Summary

Injuries are a major cause of morbidity, permanent disability, and mortality affecting the quality of life of individuals and families across Australia (AIHW 2008).

Injuries are the leading cause of death for people aged 1–44.

In 2023–24:

  • males were more likely to present to an emergency department (ED), be hospitalised or die from injuries than females 
  • young children aged 0–4 had the highest rates of ED presentations due to injury of any age group
  • people aged 65 and over were most likely to be hospitalised or die from an injury.

Data presented in this report are sourced from the National Non-admitted Patient Emergency Department Care Database (NNAPEDCD), the National Hospital Morbidity Database (NHMD) and the National Mortality Database (NMD).

Key facts

An overview of some key facts, using the latest available data is provided below.

ED presentations

Admitted patient care (Hospitals)

Impacts of injury

What are the leading causes of injury?

Falls are the leading cause of injury hospitalisations and deaths in Australia.
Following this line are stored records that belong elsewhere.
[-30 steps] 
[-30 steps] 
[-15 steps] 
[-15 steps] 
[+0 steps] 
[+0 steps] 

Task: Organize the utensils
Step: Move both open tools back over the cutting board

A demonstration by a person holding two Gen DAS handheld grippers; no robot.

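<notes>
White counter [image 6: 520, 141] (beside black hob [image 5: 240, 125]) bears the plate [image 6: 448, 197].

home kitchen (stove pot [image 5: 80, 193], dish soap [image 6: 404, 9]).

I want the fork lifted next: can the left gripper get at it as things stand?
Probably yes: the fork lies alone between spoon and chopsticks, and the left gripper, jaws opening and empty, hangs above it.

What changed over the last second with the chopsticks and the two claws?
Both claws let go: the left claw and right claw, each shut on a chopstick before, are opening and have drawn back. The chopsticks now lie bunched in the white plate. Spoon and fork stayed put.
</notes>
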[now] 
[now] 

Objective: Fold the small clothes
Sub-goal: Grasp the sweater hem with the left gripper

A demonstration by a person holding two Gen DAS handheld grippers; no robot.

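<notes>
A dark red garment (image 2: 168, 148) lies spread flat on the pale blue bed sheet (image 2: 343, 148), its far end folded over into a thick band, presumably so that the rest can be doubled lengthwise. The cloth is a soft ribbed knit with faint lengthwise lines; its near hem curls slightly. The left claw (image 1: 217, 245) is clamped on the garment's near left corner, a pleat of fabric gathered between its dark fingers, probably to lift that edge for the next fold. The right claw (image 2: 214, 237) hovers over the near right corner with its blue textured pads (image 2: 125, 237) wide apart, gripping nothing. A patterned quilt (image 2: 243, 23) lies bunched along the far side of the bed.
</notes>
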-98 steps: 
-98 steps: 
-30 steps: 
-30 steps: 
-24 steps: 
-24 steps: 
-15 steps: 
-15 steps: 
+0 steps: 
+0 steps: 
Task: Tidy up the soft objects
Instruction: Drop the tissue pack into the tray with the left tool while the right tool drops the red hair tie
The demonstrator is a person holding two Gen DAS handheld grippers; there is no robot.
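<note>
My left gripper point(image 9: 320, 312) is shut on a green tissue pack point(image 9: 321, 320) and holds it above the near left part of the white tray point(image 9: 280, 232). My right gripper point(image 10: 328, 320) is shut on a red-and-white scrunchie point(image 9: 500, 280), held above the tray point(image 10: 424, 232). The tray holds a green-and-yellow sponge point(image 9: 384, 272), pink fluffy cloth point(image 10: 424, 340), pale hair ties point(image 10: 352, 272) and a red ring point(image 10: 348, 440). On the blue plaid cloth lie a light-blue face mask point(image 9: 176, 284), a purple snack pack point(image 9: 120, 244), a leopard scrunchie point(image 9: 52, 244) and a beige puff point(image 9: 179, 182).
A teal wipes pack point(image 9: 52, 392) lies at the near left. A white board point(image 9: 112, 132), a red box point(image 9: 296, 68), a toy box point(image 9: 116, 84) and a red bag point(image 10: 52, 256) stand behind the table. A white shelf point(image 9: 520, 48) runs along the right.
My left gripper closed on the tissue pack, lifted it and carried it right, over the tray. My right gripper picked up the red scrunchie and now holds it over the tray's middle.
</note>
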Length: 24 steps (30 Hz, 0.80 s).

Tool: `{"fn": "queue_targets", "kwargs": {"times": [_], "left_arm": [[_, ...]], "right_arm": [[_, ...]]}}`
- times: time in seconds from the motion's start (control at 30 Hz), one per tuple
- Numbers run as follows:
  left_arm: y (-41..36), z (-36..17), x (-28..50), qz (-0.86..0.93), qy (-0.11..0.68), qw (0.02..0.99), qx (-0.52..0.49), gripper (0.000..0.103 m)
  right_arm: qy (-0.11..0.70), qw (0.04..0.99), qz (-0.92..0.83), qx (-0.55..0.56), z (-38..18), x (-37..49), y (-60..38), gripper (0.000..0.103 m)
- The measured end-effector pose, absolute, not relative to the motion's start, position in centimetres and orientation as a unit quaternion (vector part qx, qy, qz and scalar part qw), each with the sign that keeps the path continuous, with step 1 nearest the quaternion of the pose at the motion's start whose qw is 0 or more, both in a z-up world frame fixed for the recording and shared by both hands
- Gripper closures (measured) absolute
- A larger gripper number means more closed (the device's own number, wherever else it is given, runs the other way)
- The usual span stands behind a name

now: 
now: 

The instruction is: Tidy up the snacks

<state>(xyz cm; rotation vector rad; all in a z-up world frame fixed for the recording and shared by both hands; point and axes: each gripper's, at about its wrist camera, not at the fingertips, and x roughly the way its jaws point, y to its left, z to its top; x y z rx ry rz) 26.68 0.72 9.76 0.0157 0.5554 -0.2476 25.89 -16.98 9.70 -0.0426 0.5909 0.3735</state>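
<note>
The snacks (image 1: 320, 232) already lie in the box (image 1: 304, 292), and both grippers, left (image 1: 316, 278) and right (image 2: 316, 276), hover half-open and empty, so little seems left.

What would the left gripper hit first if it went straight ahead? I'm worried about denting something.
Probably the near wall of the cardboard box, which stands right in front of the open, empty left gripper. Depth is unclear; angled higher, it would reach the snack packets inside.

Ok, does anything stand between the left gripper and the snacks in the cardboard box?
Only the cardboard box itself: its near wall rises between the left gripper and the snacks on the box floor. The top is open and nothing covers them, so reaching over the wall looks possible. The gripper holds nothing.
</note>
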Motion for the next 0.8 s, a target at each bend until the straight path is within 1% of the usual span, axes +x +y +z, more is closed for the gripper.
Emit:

The age-standardised rate (ASR) of fall injury hospitalisations has increased over the past decade, from 747 to 769 per 100,000 population between 2014–15 and 2023–24.

For more information on falls, see Injury in Australia: Falls.

After falls:

  • the leading cause of injury hospitalisations in 2023–24 was contact with objects (such as knives, tools and machines) (ASR of 300 per 100,000 population)
  • the leading cause of injury deaths in 2022–23 was suicide (ASR of 12 per 100,000 population).

The leading causes of injury hospitalisations and deaths vary by age and sex (Figure 1).

In 2023–24, the leading causes of injury hospitalisations were:

  • contact with objects for males aged between 15 and 44 (28,111 hospitalisations)
  • intentional self-harm for females aged between 15 and 24 (5,177 hospitalisations).

In 2022–23, the leading causes of injury deaths were:

  • falls for people aged 65 and over (6,378 deaths); 95% of all deaths from falls occurred in this age group
  • suicide for people aged between 15 and 64 (2,630 deaths, 81% of all deaths from suicide)
  • transport related injuries among people aged 0–14 (52 deaths, 3.6% of all transport deaths).

Figure 1: Leading causes of injury hospitalisation (2023–24) and death (2022–23), by age group and sex

Rank chart by sex and age group for hospitalisations and age group only for deaths. Falls were the leading cause of hospitalisation and death for the ‘All ages’ category.

Rank chart by sex and age group for hospitalisations and age group only for deaths. Falls were the leading cause of hospitalisation and death for the ‘All ages’ category.

Notes

  1.  Data for age groups below 15 years of age are excluded for deaths due to small numbers.
  2.  ‘All ages’ includes hospitalisations or deaths where the age of the patient was not stated.
  3.  Person totals include hospitalisations where the sex of the patient was other, inadequately described or not stated.
  4. 'Other unintentional causes' covers unintentional injury hospitalisations and deaths not principally caused by any of the main causes presented above, or where there may not have been enough information to specify the cause. 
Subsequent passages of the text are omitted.